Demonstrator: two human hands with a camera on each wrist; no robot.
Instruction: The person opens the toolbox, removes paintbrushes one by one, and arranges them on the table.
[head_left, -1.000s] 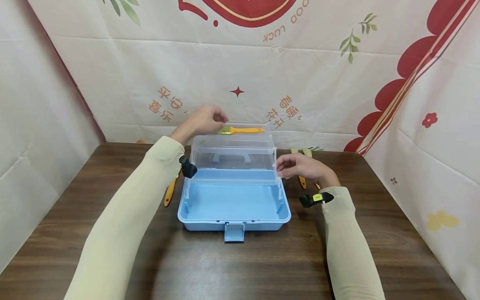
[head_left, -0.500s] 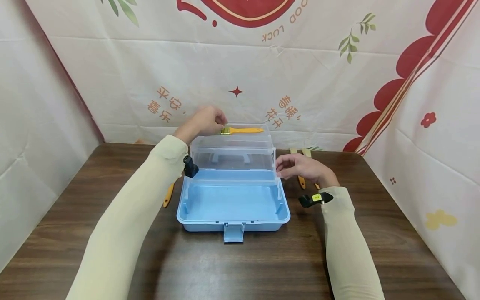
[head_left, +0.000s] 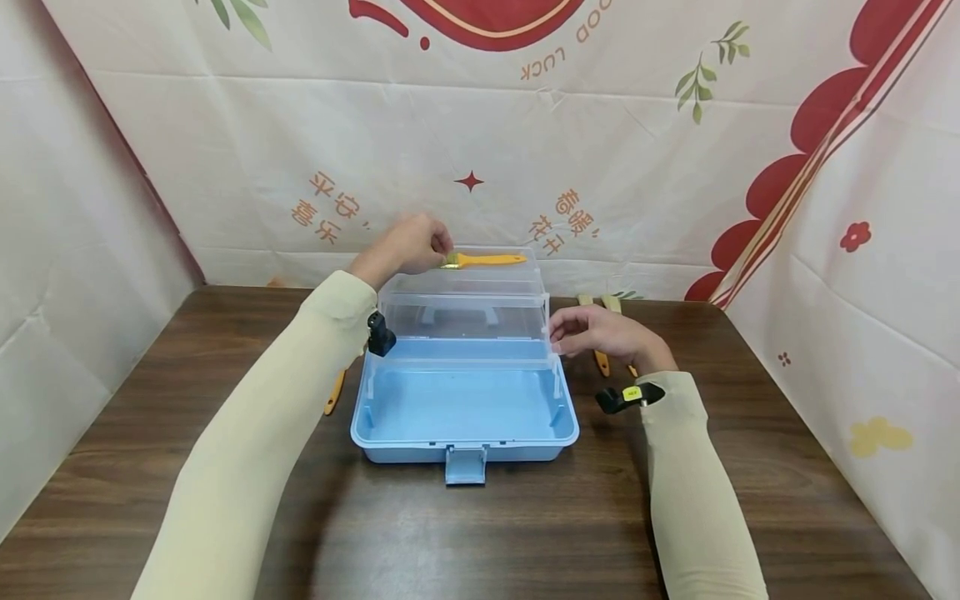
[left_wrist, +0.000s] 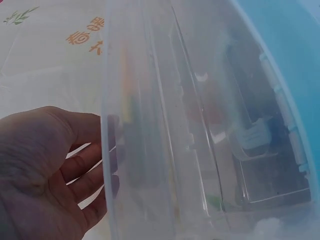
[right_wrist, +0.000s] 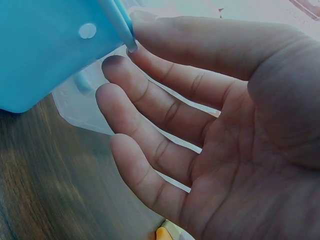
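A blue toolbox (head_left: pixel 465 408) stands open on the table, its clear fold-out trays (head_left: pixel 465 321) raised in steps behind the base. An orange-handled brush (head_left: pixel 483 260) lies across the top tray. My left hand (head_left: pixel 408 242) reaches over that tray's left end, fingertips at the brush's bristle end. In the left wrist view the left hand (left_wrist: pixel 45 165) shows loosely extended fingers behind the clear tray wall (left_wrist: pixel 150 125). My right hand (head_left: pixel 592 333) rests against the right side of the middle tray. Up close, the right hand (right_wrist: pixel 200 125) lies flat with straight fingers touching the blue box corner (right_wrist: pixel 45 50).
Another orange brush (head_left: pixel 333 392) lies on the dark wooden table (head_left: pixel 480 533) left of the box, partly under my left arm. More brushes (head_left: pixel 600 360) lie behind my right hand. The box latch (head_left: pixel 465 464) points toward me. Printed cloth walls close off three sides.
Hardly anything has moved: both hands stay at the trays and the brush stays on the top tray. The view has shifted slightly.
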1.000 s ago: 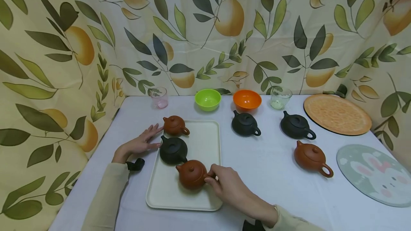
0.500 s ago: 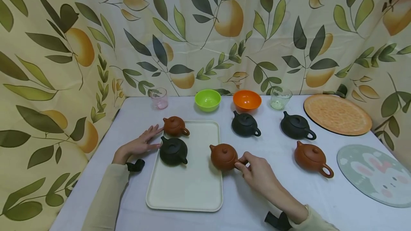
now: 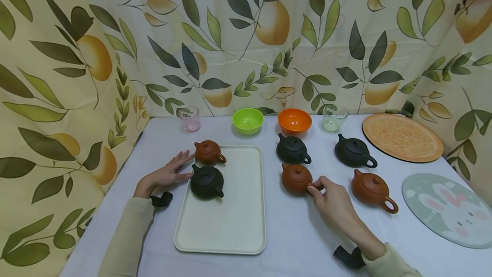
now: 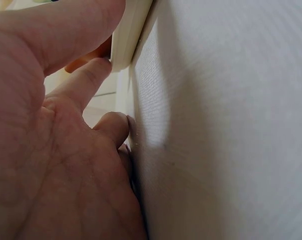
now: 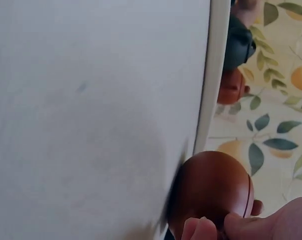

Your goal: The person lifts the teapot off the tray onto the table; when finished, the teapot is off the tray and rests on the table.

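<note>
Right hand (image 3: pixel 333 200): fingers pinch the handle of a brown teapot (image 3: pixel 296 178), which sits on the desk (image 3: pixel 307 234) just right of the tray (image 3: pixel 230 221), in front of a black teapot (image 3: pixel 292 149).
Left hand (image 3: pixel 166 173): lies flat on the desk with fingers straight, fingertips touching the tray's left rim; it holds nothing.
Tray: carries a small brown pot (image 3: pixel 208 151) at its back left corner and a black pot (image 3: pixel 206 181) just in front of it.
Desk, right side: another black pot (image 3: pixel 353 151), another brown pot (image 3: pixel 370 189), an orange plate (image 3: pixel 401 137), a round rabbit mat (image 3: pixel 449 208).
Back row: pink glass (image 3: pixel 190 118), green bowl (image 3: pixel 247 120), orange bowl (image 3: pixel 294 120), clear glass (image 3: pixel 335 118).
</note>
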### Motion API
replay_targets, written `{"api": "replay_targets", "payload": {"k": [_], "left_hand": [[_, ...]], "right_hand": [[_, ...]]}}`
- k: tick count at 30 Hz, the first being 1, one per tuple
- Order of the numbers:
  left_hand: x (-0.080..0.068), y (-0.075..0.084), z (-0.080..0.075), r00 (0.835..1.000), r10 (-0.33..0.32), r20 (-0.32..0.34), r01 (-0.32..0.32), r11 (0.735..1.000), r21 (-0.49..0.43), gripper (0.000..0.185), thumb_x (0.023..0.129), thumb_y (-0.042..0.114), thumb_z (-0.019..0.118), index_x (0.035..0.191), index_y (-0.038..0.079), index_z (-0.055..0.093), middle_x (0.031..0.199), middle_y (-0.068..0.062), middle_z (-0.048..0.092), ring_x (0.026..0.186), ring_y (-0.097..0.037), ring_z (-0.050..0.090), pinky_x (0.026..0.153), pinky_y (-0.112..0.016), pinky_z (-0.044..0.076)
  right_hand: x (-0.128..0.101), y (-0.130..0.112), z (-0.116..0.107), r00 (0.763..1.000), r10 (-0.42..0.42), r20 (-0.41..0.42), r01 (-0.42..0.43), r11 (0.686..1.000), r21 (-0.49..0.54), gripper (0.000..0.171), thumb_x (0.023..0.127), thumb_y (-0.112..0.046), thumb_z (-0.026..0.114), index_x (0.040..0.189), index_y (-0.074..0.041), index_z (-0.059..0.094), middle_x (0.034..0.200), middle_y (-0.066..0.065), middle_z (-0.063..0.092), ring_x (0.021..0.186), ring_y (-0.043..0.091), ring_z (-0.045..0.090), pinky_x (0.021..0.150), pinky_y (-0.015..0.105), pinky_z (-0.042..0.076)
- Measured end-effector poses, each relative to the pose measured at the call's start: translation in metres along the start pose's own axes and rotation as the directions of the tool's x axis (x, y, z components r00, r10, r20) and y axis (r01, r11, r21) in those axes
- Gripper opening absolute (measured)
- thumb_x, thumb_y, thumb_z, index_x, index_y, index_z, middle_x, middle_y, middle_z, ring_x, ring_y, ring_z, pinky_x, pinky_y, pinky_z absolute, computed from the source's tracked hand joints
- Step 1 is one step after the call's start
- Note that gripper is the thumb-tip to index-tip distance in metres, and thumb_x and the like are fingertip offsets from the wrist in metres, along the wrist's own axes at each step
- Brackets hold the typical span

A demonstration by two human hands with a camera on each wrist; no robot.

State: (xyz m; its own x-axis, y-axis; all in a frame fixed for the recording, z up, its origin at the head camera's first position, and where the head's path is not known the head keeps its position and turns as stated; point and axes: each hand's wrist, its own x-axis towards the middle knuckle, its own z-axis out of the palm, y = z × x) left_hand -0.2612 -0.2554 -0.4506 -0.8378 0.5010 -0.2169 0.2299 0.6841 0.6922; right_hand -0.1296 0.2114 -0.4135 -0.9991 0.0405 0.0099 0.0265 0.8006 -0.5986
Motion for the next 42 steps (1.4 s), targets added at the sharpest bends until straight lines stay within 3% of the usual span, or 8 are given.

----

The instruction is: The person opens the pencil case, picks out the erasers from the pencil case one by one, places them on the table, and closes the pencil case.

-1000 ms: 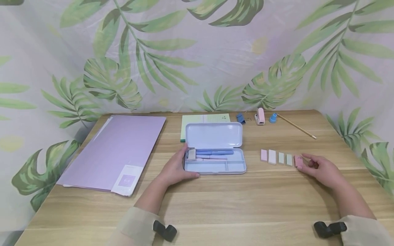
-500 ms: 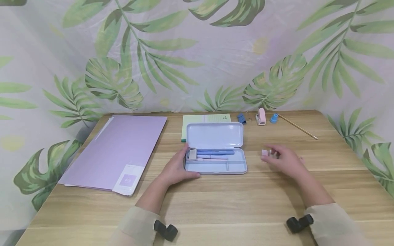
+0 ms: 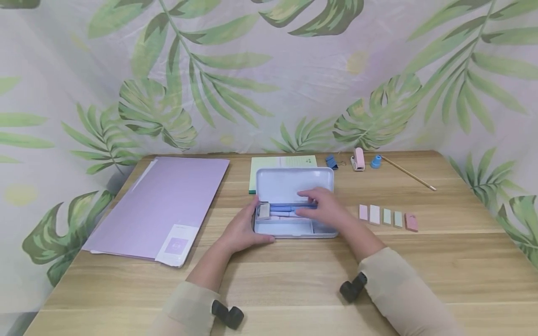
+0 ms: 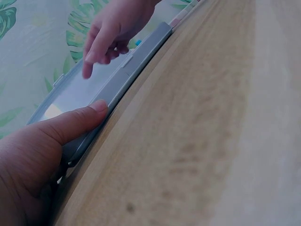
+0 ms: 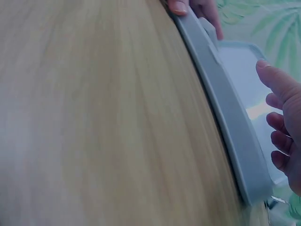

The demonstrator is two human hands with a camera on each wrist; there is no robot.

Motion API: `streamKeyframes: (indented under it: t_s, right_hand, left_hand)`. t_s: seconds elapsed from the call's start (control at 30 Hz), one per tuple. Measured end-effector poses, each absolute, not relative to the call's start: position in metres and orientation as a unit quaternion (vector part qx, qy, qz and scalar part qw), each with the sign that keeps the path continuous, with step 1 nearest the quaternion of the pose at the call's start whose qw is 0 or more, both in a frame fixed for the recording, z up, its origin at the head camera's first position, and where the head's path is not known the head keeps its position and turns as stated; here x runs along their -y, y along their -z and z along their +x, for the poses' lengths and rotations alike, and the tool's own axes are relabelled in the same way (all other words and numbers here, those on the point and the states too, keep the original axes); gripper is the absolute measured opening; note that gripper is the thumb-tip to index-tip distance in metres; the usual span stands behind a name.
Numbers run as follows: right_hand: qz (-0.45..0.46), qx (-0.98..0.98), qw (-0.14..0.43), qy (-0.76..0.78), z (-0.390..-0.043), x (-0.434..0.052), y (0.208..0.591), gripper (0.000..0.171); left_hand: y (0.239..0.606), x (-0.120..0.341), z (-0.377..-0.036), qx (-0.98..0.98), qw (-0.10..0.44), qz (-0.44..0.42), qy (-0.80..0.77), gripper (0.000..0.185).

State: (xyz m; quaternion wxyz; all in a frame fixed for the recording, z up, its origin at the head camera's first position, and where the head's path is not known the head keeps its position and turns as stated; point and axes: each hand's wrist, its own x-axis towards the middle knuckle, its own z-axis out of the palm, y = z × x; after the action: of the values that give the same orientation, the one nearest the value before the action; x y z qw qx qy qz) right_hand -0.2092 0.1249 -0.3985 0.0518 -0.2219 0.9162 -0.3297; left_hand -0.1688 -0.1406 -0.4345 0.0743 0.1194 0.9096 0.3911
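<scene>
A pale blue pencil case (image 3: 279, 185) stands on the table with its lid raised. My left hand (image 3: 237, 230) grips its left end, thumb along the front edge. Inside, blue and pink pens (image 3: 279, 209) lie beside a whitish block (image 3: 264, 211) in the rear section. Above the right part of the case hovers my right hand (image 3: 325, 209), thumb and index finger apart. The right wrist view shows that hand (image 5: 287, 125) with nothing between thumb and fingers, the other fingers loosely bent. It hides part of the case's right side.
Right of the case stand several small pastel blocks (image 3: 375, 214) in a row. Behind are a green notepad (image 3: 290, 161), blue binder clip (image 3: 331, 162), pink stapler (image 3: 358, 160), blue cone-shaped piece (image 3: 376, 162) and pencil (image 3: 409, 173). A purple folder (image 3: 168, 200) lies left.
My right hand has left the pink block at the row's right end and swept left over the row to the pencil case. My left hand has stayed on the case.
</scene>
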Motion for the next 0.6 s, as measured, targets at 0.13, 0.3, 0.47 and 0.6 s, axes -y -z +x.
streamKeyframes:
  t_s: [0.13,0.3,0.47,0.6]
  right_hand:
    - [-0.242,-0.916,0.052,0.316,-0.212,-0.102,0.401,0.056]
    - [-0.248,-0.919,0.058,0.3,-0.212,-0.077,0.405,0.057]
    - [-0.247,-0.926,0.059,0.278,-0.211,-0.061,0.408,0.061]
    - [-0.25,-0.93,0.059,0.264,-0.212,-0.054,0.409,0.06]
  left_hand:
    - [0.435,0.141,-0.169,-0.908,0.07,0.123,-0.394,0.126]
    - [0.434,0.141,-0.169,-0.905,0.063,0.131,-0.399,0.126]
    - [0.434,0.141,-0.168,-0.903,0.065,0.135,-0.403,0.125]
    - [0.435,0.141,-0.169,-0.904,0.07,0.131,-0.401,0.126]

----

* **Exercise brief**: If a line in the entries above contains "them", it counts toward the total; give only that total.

* **Output below**: 2